School of Health Sciences, Waterford Institute of Technology, Waterford, IRELAND.
National Institute for Cellular Biotechnology, Dublin City University, Glasnevin, Dublin, IRELAND.



Preexercise ingestion of exogenous ketones alters the metabolic response to exercise, but effects on exercise performance have been equivocal.


On two occasions in a double-blind, randomized crossover design, eight endurance-trained runners performed 1 h of submaximal exercise at approximately 65% V˙O2max immediately followed by a 10-km self-paced time trial (TT) on a motorized treadmill. An 8% carbohydrate-electrolyte solution was consumed before and during exercise, either alone (CHO + PLA), or with 573 mg·kg of a ketone monoester supplement (CHO + KME). Expired air, HR, and RPE were monitored during submaximal exercise. Serial venous blood samples were assayed for plasma glucose, lactate, and β-hydroxybutyrate concentrations.

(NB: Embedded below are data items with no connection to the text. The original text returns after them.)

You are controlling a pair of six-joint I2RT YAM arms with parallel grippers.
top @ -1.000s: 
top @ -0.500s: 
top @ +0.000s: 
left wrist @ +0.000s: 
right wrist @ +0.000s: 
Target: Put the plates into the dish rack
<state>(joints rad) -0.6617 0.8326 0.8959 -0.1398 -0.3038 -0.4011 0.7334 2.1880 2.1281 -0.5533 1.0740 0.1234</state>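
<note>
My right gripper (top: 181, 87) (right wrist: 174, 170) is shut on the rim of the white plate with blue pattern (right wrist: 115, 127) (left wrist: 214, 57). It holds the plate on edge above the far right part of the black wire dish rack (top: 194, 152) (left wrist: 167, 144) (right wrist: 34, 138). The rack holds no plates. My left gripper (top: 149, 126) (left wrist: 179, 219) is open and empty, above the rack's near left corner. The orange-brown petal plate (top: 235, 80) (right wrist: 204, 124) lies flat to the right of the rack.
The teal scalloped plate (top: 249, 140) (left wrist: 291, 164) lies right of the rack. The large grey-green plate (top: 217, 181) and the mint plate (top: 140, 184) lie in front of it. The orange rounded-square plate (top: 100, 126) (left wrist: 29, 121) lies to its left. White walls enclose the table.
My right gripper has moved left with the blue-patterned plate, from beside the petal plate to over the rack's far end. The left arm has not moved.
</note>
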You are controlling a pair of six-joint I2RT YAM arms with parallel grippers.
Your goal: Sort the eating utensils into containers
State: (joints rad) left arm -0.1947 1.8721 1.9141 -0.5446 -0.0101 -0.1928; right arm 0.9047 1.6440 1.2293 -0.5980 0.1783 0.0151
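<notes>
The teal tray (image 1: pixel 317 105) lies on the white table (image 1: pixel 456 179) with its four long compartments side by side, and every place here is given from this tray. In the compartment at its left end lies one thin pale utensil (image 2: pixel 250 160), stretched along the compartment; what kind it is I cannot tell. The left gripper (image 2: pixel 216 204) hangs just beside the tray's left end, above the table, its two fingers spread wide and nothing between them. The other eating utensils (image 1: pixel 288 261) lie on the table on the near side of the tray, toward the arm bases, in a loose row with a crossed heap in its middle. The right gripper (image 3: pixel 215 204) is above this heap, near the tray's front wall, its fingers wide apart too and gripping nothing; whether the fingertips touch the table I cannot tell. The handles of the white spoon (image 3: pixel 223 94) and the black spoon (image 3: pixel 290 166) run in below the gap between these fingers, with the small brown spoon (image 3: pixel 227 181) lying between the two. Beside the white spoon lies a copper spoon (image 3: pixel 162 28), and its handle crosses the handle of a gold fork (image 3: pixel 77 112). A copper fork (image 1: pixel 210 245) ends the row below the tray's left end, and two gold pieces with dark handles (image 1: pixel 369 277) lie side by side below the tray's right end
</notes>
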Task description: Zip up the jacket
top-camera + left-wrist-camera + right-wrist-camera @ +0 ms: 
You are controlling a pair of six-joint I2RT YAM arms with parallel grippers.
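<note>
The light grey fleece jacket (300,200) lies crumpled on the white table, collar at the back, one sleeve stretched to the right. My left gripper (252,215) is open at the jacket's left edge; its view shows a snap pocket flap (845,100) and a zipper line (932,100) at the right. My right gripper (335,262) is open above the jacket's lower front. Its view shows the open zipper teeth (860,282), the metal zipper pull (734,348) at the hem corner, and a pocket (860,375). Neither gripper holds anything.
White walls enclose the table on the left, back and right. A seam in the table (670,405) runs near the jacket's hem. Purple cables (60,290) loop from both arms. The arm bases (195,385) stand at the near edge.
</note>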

CHO + KME produced plasma β-hydroxybutyrate concentrations of approximately 1.0 to 1.3 mM during exercise (P < 0.001), but plasma glucose and lactate concentrations were similar during exercise in both trials. V˙O2, running economy, respiratory exchange ratio, HR, and RPE were also similar between trials. Performance in the 10-km TT was not different (P = 0.483) between CHO + KME (mean, 2402 s; 95% confidence interval, 2204-2600 s) and CHO + PLA (mean, 2422 s; 95% confidence interval, 2217-2628 s). Cognitive performance, measured by reaction time and a multitasking test, did not differ between trials.


Compared with carbohydrate alone, coingestion of KME by endurance-trained athletes elevated plasma β-hydroxybutyrate concentrations, but did not improve 10-km running TT or cognitive performance.